OriginalspracheEnglisch
Seiten (von - bis)538-550
Seitenumfang13
FachzeitschriftMechanics of materials
Jahrgang38
Ausgabenummer5-6
PublikationsstatusVeröffentlicht - Mai 2006
Extern publiziertJa

Abstract

We present an extensive set of experimental results on deformation behavior under external stress and thermal hysteresis behavior of FeNiCoTi shape memory alloys. The experiments spanned from temperatures where the martensite variant motion is responsible for shape changes to cases where stress-induced transformation from austenite to martensite occurred. A temperature hysteresis of the order of 130°C and recoverable strains approaching 3.5% were observed in these materials. These recoverable strain magnitudes far exceed previously reported values on FeNiCoTi alloys. We identify the role of increased slip resistance via aging as partially responsible for increased reversibility and increase in transformation strains.
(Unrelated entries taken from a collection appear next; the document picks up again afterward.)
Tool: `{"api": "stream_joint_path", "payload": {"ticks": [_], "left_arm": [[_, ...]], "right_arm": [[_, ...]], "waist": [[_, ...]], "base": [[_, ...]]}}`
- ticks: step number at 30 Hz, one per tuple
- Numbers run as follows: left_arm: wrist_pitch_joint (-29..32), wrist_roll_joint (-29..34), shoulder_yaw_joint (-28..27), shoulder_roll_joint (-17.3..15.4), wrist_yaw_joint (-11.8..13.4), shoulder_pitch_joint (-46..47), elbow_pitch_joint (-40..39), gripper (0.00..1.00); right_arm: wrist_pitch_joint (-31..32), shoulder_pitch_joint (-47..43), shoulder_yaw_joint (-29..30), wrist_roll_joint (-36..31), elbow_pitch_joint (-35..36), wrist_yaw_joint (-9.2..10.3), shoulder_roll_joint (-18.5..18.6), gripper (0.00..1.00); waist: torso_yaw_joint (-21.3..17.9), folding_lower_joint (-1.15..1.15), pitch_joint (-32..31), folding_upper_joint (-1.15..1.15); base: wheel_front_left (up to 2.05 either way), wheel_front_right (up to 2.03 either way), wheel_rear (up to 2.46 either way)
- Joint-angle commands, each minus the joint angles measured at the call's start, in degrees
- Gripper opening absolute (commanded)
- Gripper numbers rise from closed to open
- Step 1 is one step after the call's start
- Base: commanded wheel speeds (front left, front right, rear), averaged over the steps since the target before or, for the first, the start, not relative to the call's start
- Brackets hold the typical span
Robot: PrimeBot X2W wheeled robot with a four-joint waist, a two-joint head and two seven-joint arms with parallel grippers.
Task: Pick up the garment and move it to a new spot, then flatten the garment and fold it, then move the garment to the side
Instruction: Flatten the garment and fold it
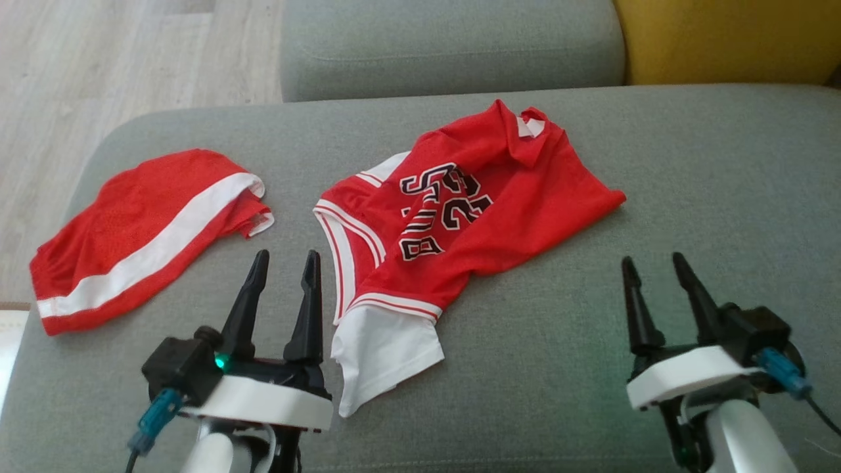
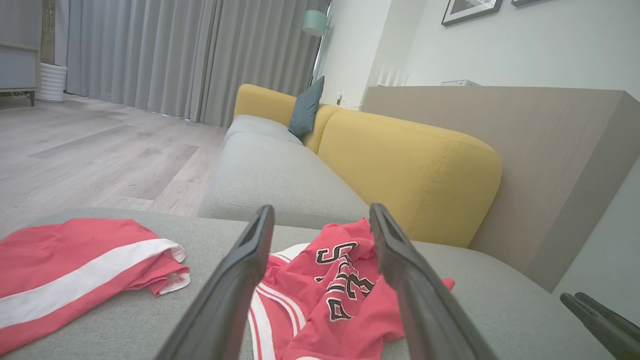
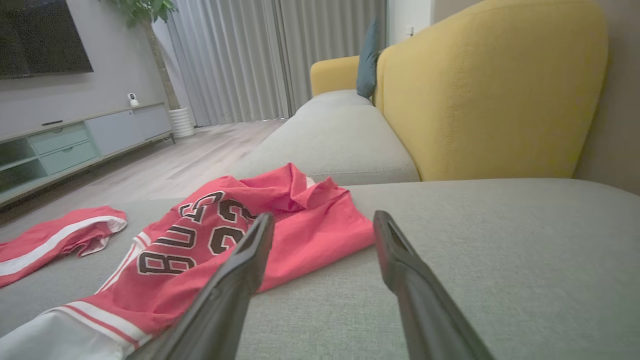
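Evidently little of the work on the red jersey (image 1: 460, 217) is done. It lies crumpled around the middle of the grey seat cushion (image 1: 690, 184), its lettering creased, its top bunched toward the far edge and a white sleeve trailing toward the near edge. It looks neither flattened nor folded.

The left gripper (image 1: 287, 256) hovers by the near edge just beside the jersey's striped armhole, its fingers spread and empty. The right gripper (image 1: 654, 259) is likewise parted and bare, well apart from the cloth on the other side.

Red shorts (image 1: 141, 230) lie doubled over near the left edge, seemingly already dealt with. For the jersey, lifting, moving, smoothing, folding and setting aside all appear still to come.
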State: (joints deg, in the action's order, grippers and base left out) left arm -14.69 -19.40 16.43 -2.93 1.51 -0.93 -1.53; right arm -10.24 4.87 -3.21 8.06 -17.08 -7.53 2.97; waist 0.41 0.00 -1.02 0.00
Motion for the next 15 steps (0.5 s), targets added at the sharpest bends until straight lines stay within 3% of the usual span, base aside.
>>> {"api": "stream_joint_path", "payload": {"ticks": [1, 7, 15], "left_arm": [[-0.3, -0.4, -1.2, 0.1, -0.1, 3.1, -2.0, 1.00], [-0.3, 0.0, -0.6, 0.1, -0.8, 4.5, -1.7, 1.00], [-0.3, 0.0, 0.0, 0.1, -1.7, 6.8, -1.1, 1.00]], "right_arm": [[-0.8, 2.3, -0.1, 0.2, 2.5, 0.04, -0.1, 1.00], [1.3, 6.6, 5.0, 0.2, -0.4, 0.04, -0.1, 1.00], [6.1, 17.8, 13.6, -0.3, -11.9, 0.04, -0.1, 1.00]], "waist": [[-0.1, 0.00, 0.7, 0.00], [1.9, 0.00, 4.2, 0.00], [6.3, 0.00, 9.7, 0.00]], "base": [[0.00, 0.00, 0.00], [0.00, 0.00, 0.00], [0.00, 0.00, 0.00]]}}
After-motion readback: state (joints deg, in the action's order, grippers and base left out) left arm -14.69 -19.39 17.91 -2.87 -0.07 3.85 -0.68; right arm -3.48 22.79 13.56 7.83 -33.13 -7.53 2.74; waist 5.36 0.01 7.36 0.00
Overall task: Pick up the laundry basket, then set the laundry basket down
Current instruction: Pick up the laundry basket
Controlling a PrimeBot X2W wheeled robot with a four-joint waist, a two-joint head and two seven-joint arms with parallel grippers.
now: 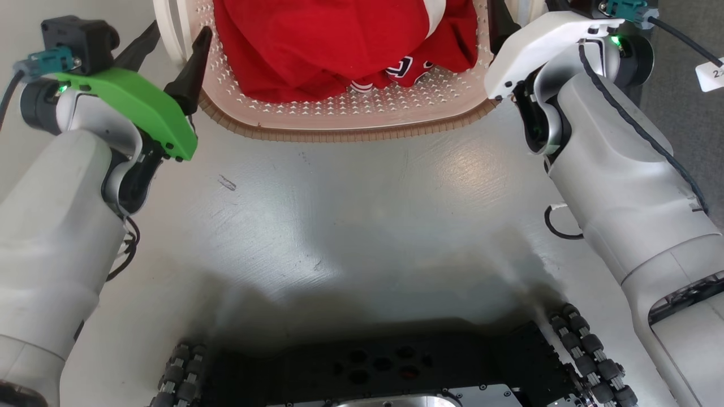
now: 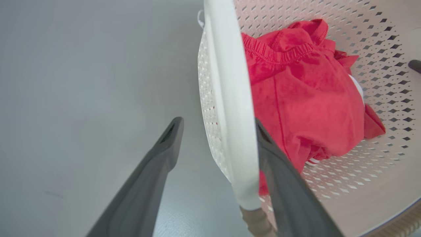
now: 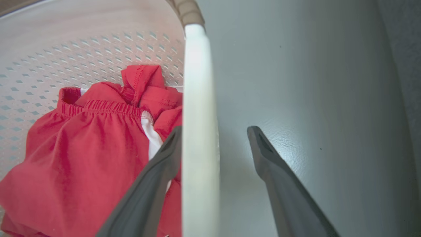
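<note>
The laundry basket (image 1: 350, 133), cream-white and perforated with a brown woven rim, lies at the top centre of the head view with red clothes (image 1: 339, 51) inside. My left gripper (image 1: 180, 28) is open at the basket's left end. In the left wrist view this gripper (image 2: 217, 121) straddles the white loop handle (image 2: 230, 98), one finger outside and one inside the basket (image 2: 378, 49). My right gripper (image 1: 526, 8) is open at the right end. In the right wrist view that gripper (image 3: 214, 130) straddles the other white handle (image 3: 199, 115), beside the basket wall (image 3: 65, 49).
The basket is over a smooth grey floor (image 1: 350, 215). My dark wheeled base (image 1: 384, 367) fills the bottom of the head view. A darker grey strip (image 1: 687, 85) runs along the right side, with a white tag (image 1: 711, 73) at the edge.
</note>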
The relaxation of the stored energy due to presence of dislocations at austenite-martensite interfaces was identified with transmission electron microscopy studies, and this is the primary mechanism for large thermal hysteresis as well as the limiting factor in reversibility of the transformation. The changes in transformation temperatures and the hysteresis behavior in the presence of coherent precipitates were rationalized based on a thermodynamics based mechanics model.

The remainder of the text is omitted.